January 06, 2010 08:00 ET

Eight Reasons for a Business to Consider Invoice Factoring in 2010 Credit Restricted Economy

The Interface Financial Group (IFG) Offers Funding Solutions for Small to Medium-Sized Businesses in the New Year

BETHESDA, MD--(Marketwire - January 6, 2010) - The Interface Financial Group (IFG), North America's largest alternative funding source for small businesses, announced the eight primary reasons why small to medium-sized businesses should consider invoice factoring, otherwise known as accounts receivable factoring, as an alternative form of financing available in 2010. IFG offers short-term financial resources including single invoice factoring to companies in the United States, Canada, Australia, New Zealand, and Singapore.

In today's credit restricted economy, it is more important than ever for small to medium-sized businesses to know what forms of financing are available to them. Banks are protecting their internal balance sheets and not taking on the risk in the form of loans to small businesses; therefore, emerging growth companies need to rely on alternative forms of financing to ensure their success.

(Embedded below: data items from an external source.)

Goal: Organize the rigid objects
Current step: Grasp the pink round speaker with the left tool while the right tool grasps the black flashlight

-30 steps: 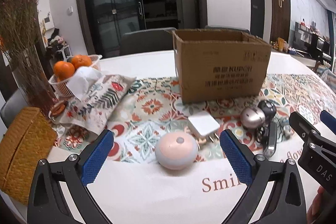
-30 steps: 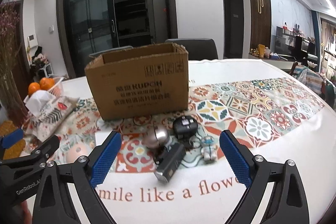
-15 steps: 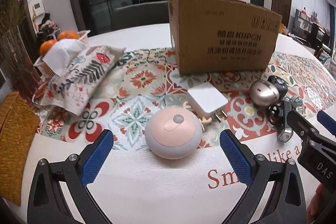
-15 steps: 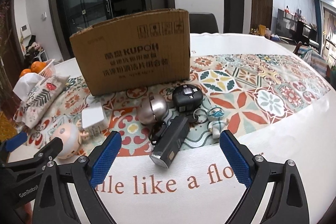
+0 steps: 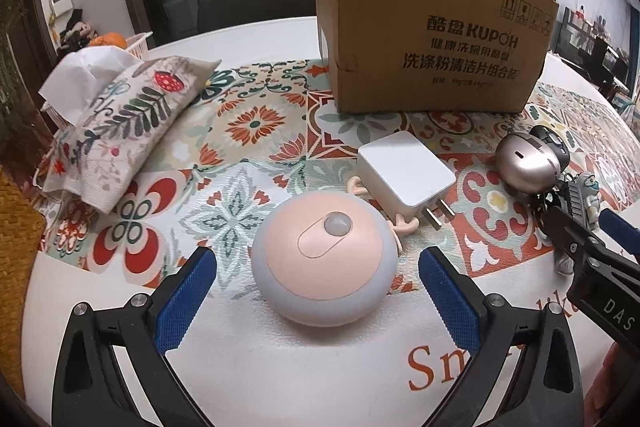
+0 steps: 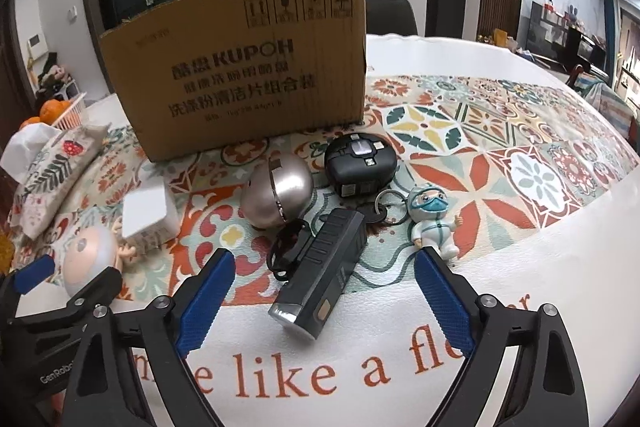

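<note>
My left gripper [image 5: 318,291] is open, its blue pads on either side of a round pink and grey night light [image 5: 324,259], not touching it. A white plug charger [image 5: 404,177] lies just behind it. My right gripper [image 6: 320,301] is open around the near end of a black flashlight [image 6: 324,275]. Behind the flashlight lie a silver ball-shaped gadget [image 6: 278,195], a black round device [image 6: 360,167] and a small masked figurine keychain [image 6: 434,223]. A brown cardboard box [image 6: 256,79] stands upright behind them all; it also shows in the left wrist view [image 5: 428,39].
A patterned fabric tissue holder [image 5: 120,123] lies at the left, with a white basket of oranges [image 5: 114,41] behind it. A wicker basket [image 5: 16,227] sits at the far left edge. The patterned mat [image 6: 500,155] runs to the right.
Both grippers have moved forward and down toward the table. The night light now sits between the left pads, the flashlight between the right pads. Both stayed open.
</note>
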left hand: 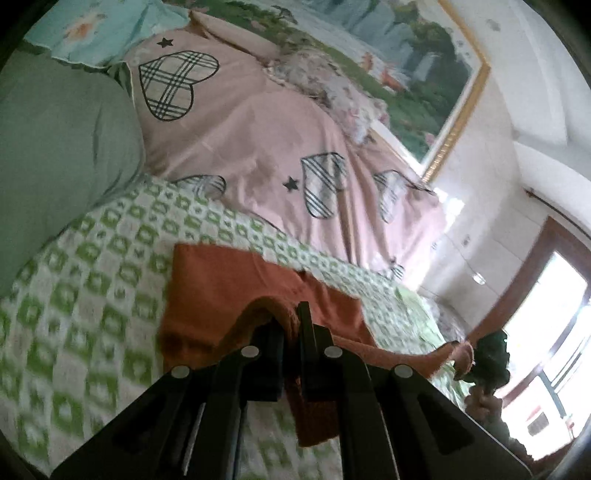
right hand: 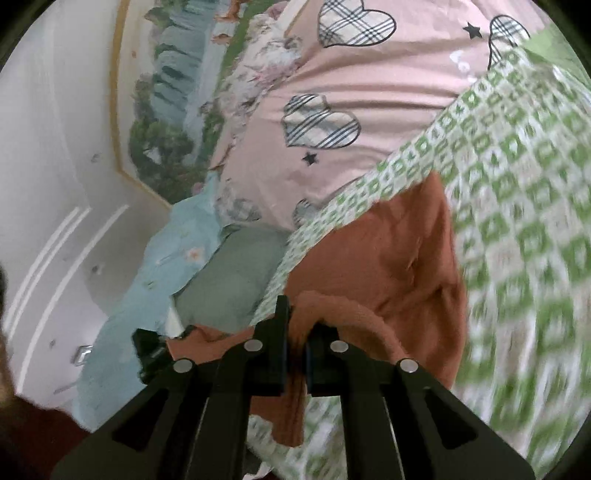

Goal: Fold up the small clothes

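Note:
An orange-brown small garment (left hand: 221, 288) lies on the green-and-white patterned sheet (left hand: 92, 266) of a bed. My left gripper (left hand: 291, 325) is shut on one edge of the garment and lifts it a little off the sheet. My right gripper (right hand: 295, 332) is shut on another edge of the same garment (right hand: 406, 258), which hangs between the fingers and spreads ahead over the sheet (right hand: 535, 240). The other gripper shows at the right edge of the left wrist view (left hand: 487, 358) and at the left of the right wrist view (right hand: 147, 350).
A pink quilt with plaid hearts (left hand: 258, 140) covers the far part of the bed. A grey-green pillow (left hand: 55, 155) and a light blue cloth (left hand: 92, 29) lie beside it. A framed landscape picture (left hand: 424, 74) hangs on the wall. A window (left hand: 554, 332) is at the right.

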`<state>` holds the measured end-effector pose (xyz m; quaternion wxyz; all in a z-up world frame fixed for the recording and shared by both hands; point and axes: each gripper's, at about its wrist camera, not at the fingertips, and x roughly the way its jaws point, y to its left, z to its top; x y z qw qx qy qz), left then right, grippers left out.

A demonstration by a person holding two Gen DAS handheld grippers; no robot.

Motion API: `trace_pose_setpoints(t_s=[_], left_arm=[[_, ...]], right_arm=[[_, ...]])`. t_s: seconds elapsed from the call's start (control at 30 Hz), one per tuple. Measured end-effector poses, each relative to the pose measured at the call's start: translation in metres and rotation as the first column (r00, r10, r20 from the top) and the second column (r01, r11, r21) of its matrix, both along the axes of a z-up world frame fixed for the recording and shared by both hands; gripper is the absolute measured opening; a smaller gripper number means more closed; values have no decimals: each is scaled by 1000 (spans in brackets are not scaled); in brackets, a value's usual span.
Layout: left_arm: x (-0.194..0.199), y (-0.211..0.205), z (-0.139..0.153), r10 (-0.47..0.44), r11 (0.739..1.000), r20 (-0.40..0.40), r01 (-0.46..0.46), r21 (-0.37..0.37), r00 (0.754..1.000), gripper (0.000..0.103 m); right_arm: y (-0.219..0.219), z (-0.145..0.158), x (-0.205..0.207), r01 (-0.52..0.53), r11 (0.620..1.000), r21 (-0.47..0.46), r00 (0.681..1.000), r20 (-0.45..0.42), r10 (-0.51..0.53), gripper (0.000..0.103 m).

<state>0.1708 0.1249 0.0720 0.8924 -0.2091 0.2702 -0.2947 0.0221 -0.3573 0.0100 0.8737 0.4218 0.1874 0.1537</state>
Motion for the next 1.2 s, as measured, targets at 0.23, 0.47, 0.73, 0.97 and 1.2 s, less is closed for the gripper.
trace_pose_setpoints(t_s=[0.23,0.47,0.73,0.97,1.2], left_arm=[[112,-31,-19,73,995,-101,-65,78,992,4],[199,-45,-78,125,984,-234,-90,154,964,4],[239,-53,-137,175,966,-360,-89,243,916,7],[172,-58,-119,74,975,-301,-5,224,951,19],[142,-157,-137,-145,906,-392,281,318,909,22]], right_arm=[[-45,-7,101,73,996,-53,986,-147,-80,8],[-78,-46,175,82,995,-55,953,-289,-94,8],[-84,-94,220,69,995,-78,886,-454,-97,9],[-66,-42,156,193,941,-277,900,-333,-282,39],[43,-29,201,-265,880,-394,917,-384,104,39]])
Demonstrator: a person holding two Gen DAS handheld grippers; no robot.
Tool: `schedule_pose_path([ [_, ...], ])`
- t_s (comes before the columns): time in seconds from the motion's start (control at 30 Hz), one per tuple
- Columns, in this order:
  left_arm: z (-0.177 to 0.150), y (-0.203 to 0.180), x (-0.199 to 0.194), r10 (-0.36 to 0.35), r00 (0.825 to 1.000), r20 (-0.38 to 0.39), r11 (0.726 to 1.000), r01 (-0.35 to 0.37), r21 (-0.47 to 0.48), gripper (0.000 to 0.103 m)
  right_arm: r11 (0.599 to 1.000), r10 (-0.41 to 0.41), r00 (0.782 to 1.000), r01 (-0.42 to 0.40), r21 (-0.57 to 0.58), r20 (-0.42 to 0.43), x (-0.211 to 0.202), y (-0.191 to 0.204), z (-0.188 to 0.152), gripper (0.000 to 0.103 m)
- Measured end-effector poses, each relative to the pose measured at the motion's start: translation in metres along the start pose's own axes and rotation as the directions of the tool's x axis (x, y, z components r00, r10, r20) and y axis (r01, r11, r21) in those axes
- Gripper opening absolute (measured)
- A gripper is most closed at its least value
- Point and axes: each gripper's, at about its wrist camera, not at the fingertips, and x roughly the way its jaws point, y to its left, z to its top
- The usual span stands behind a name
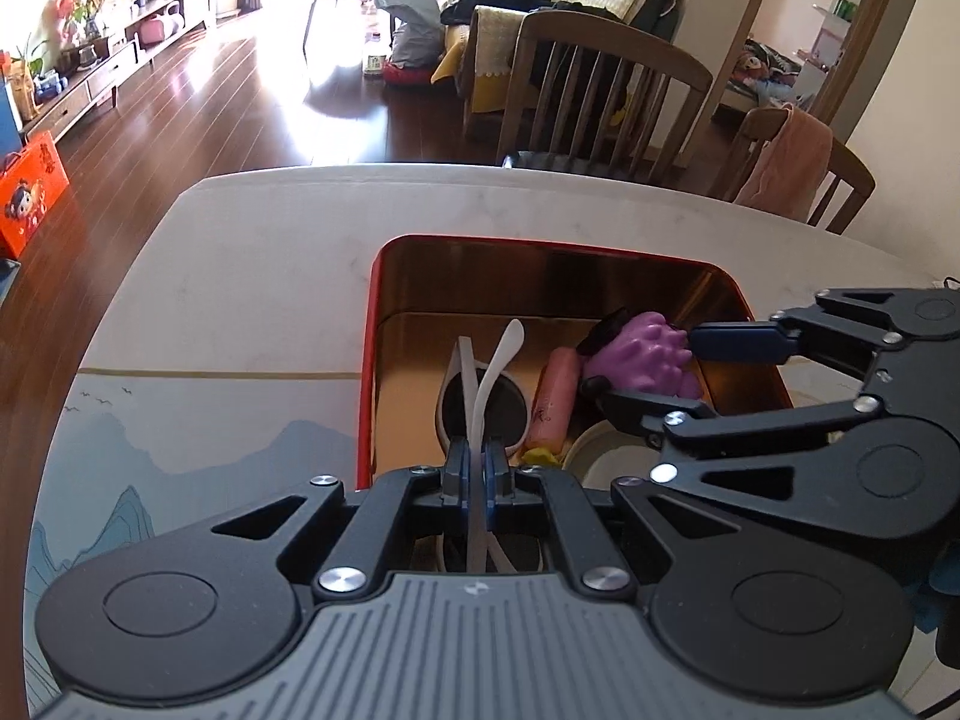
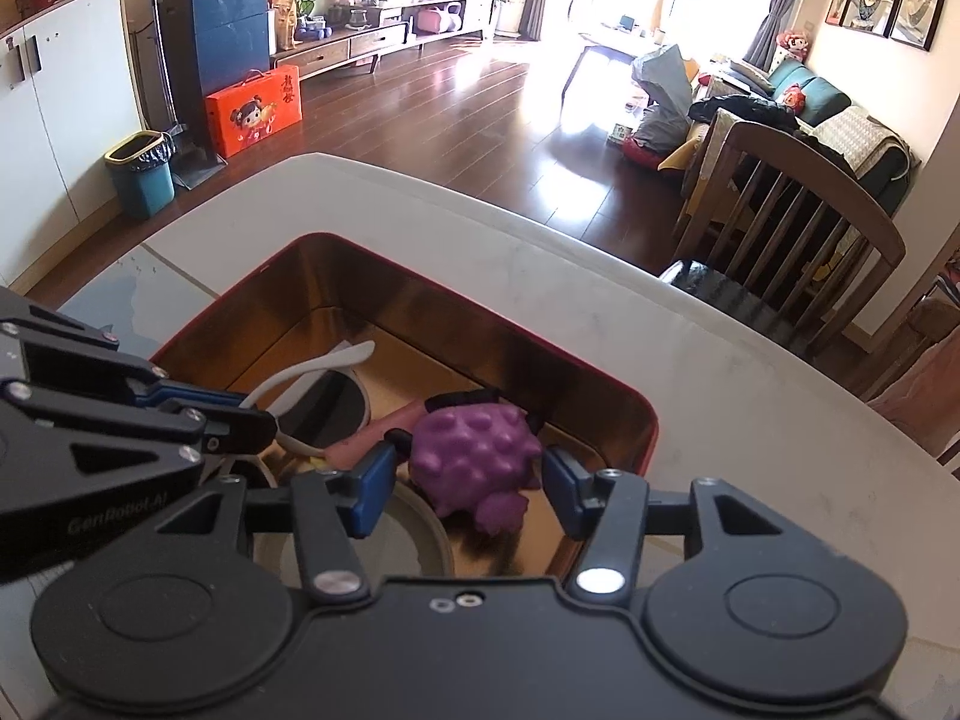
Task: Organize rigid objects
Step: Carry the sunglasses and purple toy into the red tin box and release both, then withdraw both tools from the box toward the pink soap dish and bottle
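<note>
A red tin box (image 1: 367, 354) with a gold inside sits on the table; it also shows in the right wrist view (image 2: 651, 426). My left gripper (image 1: 477, 468) is shut on the white sunglasses (image 1: 480, 402), holding them by the frame inside the box. In the right wrist view the sunglasses (image 2: 336, 402) lie at the left. My right gripper (image 2: 468, 480) is open, its fingers on either side of a purple bumpy toy (image 2: 474, 450) in the box. The toy (image 1: 642, 354) and the right gripper (image 1: 648, 369) also show in the left wrist view. A pink tube (image 1: 555, 402) lies between sunglasses and toy.
A round white-rimmed item (image 1: 606, 456) lies in the box's near corner. The marble table (image 1: 240, 300) has a painted landscape at its left. Wooden chairs (image 1: 600, 102) stand at the far edge. An orange gift box (image 2: 255, 111) and a bin (image 2: 141, 174) stand on the floor.
</note>
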Motion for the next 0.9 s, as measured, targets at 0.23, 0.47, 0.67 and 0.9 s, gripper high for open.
schedule_pose_path([
  [0.23, -0.003, -0.001, -0.007, -0.004, 1.000, -0.015, 1.000, 0.003, -0.007, 0.005, 0.999, 0.024, 1.000, -0.024, 0.028, 0.012, -0.019, -0.004, -0.008, 0.062],
  [0.47, -0.007, -0.005, -0.020, 0.013, 1.000, -0.014, 1.000, -0.013, 0.007, 0.007, 0.998, 0.037, 0.999, -0.039, 0.056, 0.031, -0.045, -0.007, -0.016, 0.064],
  [0.67, -0.012, -0.016, -0.035, 0.023, 1.000, 0.004, 0.999, -0.023, 0.034, 0.009, 0.996, 0.039, 0.998, -0.043, 0.079, 0.053, -0.068, -0.007, -0.023, 0.068],
  [0.9, -0.021, -0.029, -0.063, 0.023, 0.998, 0.054, 0.998, -0.026, 0.052, 0.030, 0.993, 0.048, 0.994, -0.058, 0.103, 0.100, -0.104, -0.009, -0.035, 0.073],
])
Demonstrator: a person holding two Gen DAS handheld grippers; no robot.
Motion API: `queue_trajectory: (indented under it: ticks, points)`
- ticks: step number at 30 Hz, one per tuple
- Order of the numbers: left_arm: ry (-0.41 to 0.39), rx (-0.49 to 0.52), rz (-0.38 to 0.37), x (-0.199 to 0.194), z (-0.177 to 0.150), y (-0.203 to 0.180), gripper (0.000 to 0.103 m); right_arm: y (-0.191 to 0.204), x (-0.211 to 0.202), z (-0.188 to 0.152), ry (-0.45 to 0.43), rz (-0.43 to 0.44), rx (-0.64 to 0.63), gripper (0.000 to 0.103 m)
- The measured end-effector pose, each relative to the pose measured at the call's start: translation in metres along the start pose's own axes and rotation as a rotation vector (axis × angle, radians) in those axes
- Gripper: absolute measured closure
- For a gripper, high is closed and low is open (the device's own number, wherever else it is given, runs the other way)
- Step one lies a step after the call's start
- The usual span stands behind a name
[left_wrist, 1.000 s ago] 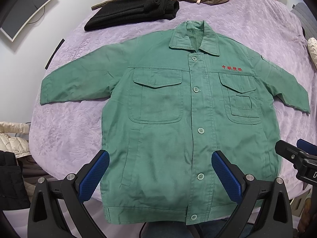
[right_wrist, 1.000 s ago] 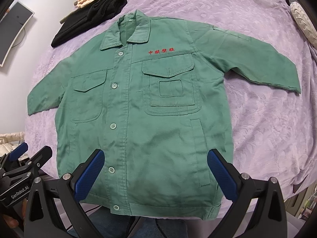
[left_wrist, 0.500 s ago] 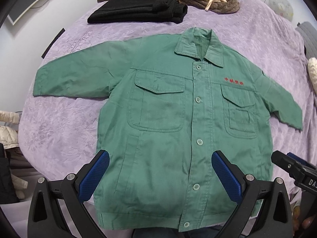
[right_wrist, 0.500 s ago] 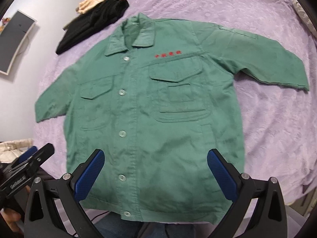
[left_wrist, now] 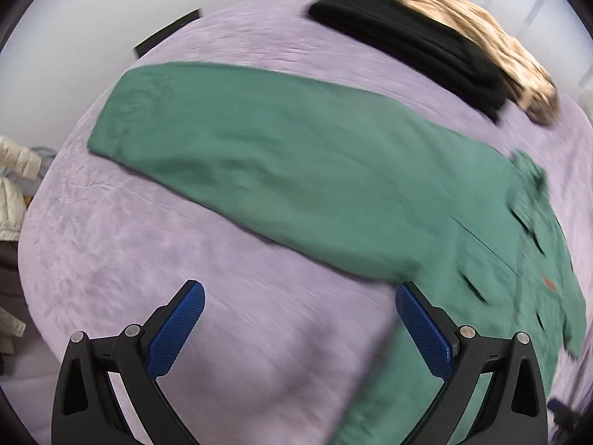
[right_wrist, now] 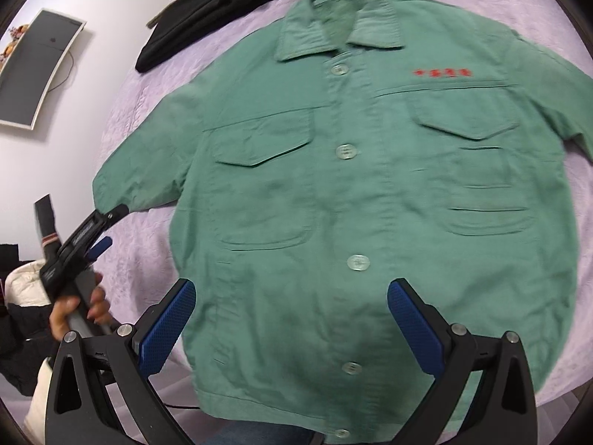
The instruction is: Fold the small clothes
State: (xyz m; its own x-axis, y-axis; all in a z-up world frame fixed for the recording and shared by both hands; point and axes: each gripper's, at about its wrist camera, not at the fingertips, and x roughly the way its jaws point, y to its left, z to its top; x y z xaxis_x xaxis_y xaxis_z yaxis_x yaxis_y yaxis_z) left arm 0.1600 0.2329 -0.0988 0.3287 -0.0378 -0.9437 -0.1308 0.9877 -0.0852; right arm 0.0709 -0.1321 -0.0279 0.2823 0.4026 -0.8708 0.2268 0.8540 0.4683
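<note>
Bare purple bed [left_wrist: 155,267] is seen in front of the left gripper [left_wrist: 296,328], below the long green sleeve [left_wrist: 259,155]. Room to pass is left there. The far edge of the bed is blocked by black clothes [left_wrist: 415,44] and a tan pile [left_wrist: 481,37] lying against them. In the right view, most of the bed is covered by the jacket [right_wrist: 370,193]. An open strip of bed [right_wrist: 141,244] is left beside the sleeve end, where the left gripper [right_wrist: 100,230] is seen.

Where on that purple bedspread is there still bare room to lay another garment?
Bare purple bedspread lies below the green button-up jacket's outstretched sleeve, ahead of the left gripper. The far edge is crowded by the folded black garment and beige cloth.
</note>
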Motion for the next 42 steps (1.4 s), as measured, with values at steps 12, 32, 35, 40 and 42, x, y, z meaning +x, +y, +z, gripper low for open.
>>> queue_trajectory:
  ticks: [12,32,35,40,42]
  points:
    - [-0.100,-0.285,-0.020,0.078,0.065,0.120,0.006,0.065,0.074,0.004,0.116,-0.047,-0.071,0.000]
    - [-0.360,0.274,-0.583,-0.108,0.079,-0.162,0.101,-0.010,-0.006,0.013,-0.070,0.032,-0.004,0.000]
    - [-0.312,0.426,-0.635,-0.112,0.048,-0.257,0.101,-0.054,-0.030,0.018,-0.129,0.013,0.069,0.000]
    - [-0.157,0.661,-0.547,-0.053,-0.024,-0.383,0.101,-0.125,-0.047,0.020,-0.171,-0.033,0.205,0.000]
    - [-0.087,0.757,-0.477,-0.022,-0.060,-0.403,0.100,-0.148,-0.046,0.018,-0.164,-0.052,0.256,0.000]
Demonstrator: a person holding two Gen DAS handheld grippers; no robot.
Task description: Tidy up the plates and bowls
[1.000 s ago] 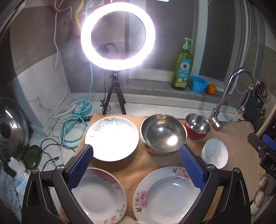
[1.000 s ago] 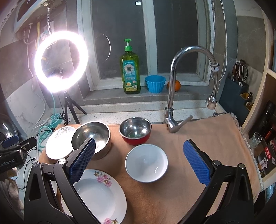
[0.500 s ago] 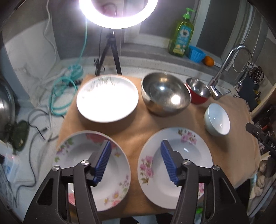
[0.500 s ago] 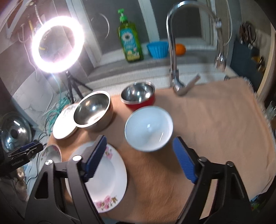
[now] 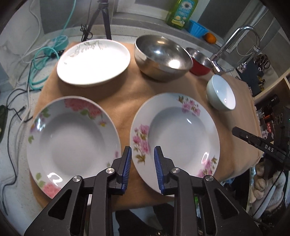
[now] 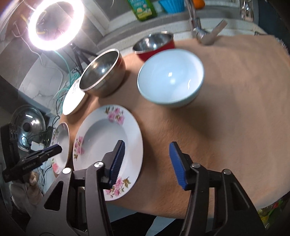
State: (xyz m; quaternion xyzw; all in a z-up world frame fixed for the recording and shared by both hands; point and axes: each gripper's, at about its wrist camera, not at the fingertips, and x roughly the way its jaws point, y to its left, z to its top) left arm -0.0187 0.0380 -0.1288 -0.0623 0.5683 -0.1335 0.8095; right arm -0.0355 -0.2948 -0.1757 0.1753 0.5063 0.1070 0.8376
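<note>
On the tan mat (image 5: 126,87) lie two pink-flowered deep plates, one on the left (image 5: 72,139) and one on the right (image 5: 174,136), with a white plate (image 5: 94,61), a big steel bowl (image 5: 163,56), a red steel-lined bowl (image 5: 201,61) and a white bowl (image 5: 221,92) behind. My left gripper (image 5: 142,159) hangs above the gap between the two flowered plates, jaws narrowly apart and empty. My right gripper (image 6: 146,159) is open and empty over the right rim of the right flowered plate (image 6: 107,141), near the white bowl (image 6: 170,78).
A faucet (image 5: 233,41) stands at the back right, with a soap bottle (image 5: 183,12), a blue cup (image 5: 197,29) and an orange (image 5: 210,38) on the sill. A ring light (image 6: 54,23), its tripod and cables (image 5: 45,59) stand at the left. A pot lid (image 6: 27,127) lies far left.
Both grippers have tilted down and moved closer over the mat. The left jaws have narrowed a lot; the right jaws have narrowed somewhat. No dish has moved.
</note>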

Factoring is a form of commercial financing or debt financing which has collateral as a basis for borrowing money. An invoice or obligation to pay by an account debtor is the collateral for borrowing. A factoring company makes arrangements to purchase a company's invoice, pays immediately, and in essence loans money until the company's customer's invoice is paid.

The eight benefits of factoring include:

   1) Speed: Unlike most capital resources, the factoring relationship can
      be set up within days, and once set up the funding of invoice can
      happen between 24 to 48 hours.
   2) Financial: Most of the funding decision is based on the credit of
      the customer.
   3) Credit limit: As long as the client is invoicing a credit-worthy
      customer, factoring relationships can grow with the client so there
      may not be limits to access of capital.
   4) Discipline: Lack of discipline often causes companies to not pay
      loans regularly down the line. With factoring, there's no lack of
      discipline -- each time a customer pays the invoice, it retires the
   5) Equity: Factoring is considered an off-balance sheet form of
      financing, which keeps any net term liability off the corporate
      balance sheet, preserving the equity position in a positive manner.
   6) Set up: The process of getting set up requires minimal paperwork and
      no lengthy negotiations compared to banks and equity venture funding.
   7) Cost: The cost of factoring invoices is relative to the short-term
      nature of the transaction, not lasting more than 90 days -- more
      than a bank, but less than a VC. Companies with thin profit margins
      are not good candidates for factoring to grow their business.
   8) Growth: Having access to capital improves the financial position of
      a growing company. While factoring is a short term solution, it
      ultimately leads them to conventional bank financing.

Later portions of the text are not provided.